Embedding Coverage -- The percentage of chunks that have valid vector embeddings. This should be 100% for a healthy system. Below-100% coverage indicates embedding generation failures.

Index Health -- The status of the HNSW vector index, including the number of vectors, index size, and last rebuild time.

Retrieval Performance

Track how well the RAG system retrieves relevant information:

  • Average retrieval latency -- Time from query to retrieved chunks. Target is under 200ms.
  • Relevance scores -- Distribution of similarity scores for retrieved chunks. A healthy system shows most retrievals scoring above 0.7.
  • Retrieval volume -- Number of retrieval queries per day, broken down by feature (Paper Chat, Multi-Doc Chat, Search, Q&A).

Cache Performance

AcaTrove caches frequently accessed embeddings and retrieval results to improve performance:

  • Cache hit rate -- The percentage of retrieval queries served from cache. Higher is better.
  • Cache size -- Current cache memory usage.
  • Cache eviction rate -- How frequently cached items are evicted to make room for new ones.

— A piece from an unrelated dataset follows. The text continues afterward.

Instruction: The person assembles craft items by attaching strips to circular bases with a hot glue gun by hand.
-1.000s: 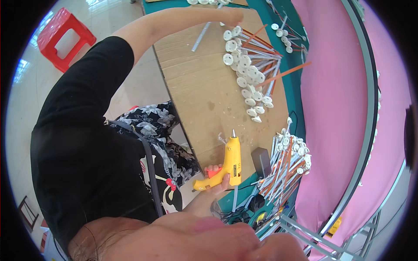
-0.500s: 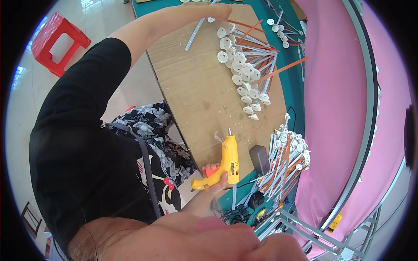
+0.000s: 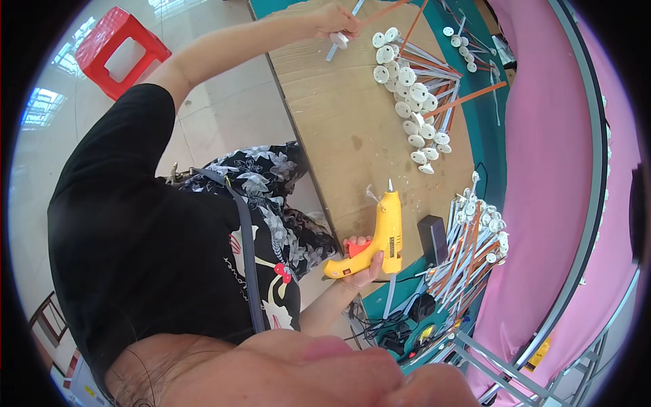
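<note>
My left hand (image 3: 337, 24) is at the far left of the cardboard sheet (image 3: 332, 129), closed in a pinch on an orange strip (image 3: 384, 11). Beneath its fingertips shows a white round disc (image 3: 339, 41); whether it is joined to that strip is hard to tell. A grey strip (image 3: 331, 51) passes under the same hand. My right hand (image 3: 366, 268), at the near edge of the sheet, is wrapped round a yellow hot glue gun (image 3: 388, 227) with a red trigger. Its nozzle points leftward, and a glue stick (image 3: 390, 296) sticks out of its back.
Strips with white discs (image 3: 418, 91) lie fanned across the cardboard. Another bundle of strips (image 3: 461, 251) lies by a dark block (image 3: 432, 239) and tangled cables (image 3: 393, 332). Pink cloth (image 3: 536, 169) hangs beyond the teal table (image 3: 488, 129). A red stool (image 3: 122, 54) stands on the floor.
My left hand has come back toward my body, over the grey strip, with the white disc at its fingers. The glue gun stays in my right hand. The whole view has shifted somewhat.
</note>
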`<state>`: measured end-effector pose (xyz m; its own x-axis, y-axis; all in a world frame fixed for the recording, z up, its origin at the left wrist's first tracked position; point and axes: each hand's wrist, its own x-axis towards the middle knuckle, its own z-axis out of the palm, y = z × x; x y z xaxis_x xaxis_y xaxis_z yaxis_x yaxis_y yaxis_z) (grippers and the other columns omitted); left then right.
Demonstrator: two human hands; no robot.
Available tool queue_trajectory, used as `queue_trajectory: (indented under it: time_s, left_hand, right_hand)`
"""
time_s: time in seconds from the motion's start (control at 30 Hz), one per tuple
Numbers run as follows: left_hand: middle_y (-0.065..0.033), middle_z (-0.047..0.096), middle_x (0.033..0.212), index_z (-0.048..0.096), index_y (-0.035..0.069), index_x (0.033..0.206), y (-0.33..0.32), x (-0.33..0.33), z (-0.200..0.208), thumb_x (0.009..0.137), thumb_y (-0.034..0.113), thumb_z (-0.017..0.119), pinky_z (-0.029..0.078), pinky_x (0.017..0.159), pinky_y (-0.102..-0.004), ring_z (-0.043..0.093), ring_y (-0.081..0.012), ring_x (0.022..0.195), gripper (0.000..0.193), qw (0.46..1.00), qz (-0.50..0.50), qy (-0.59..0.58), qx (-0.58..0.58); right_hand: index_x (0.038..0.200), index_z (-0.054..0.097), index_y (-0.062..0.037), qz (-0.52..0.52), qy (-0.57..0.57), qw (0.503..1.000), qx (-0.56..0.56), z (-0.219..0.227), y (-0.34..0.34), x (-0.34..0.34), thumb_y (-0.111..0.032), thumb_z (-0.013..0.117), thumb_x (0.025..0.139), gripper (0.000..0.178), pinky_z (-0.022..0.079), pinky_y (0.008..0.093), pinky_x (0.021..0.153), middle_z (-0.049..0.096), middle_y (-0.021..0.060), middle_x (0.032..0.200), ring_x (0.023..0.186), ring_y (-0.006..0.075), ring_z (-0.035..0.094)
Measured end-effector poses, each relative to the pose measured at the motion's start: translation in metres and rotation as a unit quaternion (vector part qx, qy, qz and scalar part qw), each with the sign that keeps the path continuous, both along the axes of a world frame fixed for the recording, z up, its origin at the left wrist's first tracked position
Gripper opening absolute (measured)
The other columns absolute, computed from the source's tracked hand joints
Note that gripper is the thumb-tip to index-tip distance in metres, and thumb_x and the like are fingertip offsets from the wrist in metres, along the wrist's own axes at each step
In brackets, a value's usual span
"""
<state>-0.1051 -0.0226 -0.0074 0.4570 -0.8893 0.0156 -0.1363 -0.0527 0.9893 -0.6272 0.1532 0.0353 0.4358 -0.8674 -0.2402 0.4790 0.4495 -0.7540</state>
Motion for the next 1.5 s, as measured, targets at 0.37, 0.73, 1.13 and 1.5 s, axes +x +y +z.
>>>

A low cache hit rate with high retrieval volume may indicate that the cache size should be increased.

Chunk Quality Metrics

  • Average chunk size -- The average number of tokens per chunk. Chunks that are too small lack context; chunks that are too large reduce retrieval precision.
  • Chunk distribution -- A histogram of chunk sizes across the document library.
  • Orphaned chunks -- Chunks that are no longer linked to a valid document (can occur after document deletion). These should be cleaned up periodically.

Troubleshooting

Common issues visible through RAG analytics:

  • Low relevance scores -- May indicate that the embedding model needs reindexing or that documents are not being chunked optimally. Consider re-running the indexing pipeline.
  • High retrieval latency -- Often caused by a large vector store without HNSW index optimization. Check the index health section.
  • Low embedding coverage -- Check the upload analytics page for documents that failed processing.

Tips

  • Monitor the retrieval relevance scores after adding large batches of documents to ensure the index is performing well.
  • If cache hit rates are below 50%, consider increasing the cache allocation in your infrastructure settings.
  • Schedule periodic reindexing (monthly or quarterly) to benefit from embedding model improvements.
  • Use the chunk quality metrics to fine-tune your semantic chunking parameters.